The lines to be copied are those below that contain "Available".
◆ ◆ ◆ ◆
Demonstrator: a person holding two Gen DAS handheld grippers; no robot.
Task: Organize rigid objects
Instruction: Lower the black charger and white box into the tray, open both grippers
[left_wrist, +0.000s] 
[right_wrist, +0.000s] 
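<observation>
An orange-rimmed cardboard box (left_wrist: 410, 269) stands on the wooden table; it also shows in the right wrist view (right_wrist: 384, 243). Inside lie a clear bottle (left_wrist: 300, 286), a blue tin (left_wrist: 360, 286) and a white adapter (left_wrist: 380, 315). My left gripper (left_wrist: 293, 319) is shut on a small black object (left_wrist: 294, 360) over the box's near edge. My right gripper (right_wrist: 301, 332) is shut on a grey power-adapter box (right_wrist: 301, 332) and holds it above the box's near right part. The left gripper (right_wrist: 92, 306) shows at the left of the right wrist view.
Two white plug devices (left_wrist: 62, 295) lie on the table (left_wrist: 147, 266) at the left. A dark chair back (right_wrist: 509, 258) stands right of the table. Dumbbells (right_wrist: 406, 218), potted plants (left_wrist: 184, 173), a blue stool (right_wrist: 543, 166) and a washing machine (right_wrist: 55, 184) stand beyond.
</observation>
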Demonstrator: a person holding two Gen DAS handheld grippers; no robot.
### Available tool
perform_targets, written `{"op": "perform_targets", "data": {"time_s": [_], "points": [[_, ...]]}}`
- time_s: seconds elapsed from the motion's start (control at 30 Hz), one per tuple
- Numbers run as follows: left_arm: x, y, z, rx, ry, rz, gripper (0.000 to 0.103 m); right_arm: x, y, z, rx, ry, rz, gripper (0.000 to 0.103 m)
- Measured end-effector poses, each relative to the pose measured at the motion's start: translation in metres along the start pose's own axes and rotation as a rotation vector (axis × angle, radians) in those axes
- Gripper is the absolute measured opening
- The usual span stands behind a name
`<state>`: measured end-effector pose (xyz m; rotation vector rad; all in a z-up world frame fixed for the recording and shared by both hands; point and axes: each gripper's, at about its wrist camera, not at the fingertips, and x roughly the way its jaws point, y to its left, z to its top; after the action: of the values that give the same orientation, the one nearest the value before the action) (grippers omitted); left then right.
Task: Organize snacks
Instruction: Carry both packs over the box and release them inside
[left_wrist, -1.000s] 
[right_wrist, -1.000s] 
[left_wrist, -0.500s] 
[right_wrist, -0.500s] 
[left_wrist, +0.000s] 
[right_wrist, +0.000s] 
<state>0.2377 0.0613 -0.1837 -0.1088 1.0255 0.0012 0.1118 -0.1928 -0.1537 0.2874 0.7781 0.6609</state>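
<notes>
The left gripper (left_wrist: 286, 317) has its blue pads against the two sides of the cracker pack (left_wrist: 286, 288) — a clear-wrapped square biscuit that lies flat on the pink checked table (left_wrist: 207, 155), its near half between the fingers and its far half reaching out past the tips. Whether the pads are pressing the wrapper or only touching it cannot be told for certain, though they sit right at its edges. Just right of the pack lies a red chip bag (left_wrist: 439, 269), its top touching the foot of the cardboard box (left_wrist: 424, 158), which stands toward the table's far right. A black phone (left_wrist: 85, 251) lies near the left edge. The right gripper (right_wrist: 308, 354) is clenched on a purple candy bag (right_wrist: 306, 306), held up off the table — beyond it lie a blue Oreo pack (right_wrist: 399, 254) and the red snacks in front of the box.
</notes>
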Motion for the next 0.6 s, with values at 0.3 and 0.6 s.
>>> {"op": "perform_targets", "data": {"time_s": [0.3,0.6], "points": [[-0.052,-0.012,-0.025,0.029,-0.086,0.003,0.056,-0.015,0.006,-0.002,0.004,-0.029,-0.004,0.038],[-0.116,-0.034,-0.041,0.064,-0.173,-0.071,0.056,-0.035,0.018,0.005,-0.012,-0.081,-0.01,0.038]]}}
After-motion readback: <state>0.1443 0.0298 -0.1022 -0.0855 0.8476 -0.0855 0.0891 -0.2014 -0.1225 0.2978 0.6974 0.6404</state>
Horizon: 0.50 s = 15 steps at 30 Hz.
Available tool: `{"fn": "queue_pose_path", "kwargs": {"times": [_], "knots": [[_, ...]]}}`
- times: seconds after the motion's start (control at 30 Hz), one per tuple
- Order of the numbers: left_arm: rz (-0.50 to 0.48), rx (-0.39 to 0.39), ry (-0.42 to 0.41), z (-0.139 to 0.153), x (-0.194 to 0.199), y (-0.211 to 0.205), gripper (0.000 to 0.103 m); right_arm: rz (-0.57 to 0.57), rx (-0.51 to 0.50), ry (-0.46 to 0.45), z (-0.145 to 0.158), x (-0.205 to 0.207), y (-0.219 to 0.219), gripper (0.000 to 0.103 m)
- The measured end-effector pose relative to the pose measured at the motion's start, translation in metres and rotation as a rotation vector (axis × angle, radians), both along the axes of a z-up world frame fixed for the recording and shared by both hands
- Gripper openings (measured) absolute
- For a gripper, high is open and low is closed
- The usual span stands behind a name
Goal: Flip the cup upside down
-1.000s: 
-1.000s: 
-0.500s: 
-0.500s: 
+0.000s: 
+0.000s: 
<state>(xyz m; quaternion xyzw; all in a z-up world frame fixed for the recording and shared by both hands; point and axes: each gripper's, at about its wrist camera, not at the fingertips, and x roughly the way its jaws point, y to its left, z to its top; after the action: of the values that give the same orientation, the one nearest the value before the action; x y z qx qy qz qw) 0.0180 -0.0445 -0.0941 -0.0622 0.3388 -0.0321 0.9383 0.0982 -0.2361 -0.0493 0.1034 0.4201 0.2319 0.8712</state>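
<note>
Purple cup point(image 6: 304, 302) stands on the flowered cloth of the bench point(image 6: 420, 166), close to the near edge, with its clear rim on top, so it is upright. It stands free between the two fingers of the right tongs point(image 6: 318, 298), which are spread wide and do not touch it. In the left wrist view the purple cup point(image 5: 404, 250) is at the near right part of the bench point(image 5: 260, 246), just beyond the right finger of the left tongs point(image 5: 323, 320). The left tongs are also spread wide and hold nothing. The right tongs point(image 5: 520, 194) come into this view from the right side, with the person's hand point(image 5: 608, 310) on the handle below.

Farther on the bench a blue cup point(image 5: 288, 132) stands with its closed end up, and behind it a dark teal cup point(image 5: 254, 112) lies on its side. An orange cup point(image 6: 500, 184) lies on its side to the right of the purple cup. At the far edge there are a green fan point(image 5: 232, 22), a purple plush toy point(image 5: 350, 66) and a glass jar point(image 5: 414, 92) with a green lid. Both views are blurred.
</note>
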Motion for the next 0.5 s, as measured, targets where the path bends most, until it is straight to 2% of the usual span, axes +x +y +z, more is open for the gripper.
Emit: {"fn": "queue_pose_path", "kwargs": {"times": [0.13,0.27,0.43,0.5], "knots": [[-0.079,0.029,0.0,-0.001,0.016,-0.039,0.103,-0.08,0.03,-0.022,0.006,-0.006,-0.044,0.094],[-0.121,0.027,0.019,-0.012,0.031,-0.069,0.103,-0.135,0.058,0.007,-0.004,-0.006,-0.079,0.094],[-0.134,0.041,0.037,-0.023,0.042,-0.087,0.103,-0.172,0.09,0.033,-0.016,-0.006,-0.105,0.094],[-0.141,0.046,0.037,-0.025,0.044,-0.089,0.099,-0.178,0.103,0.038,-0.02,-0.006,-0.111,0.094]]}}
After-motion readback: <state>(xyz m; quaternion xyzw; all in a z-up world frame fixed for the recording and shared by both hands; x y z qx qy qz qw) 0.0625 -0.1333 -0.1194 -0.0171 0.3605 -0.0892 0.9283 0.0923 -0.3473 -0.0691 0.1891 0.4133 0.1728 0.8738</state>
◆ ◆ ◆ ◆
WRITTEN SOLUTION:
### Available tool
Available tool: `{"fn": "queue_pose_path", "kwargs": {"times": [_], "knots": [[_, ...]]}}`

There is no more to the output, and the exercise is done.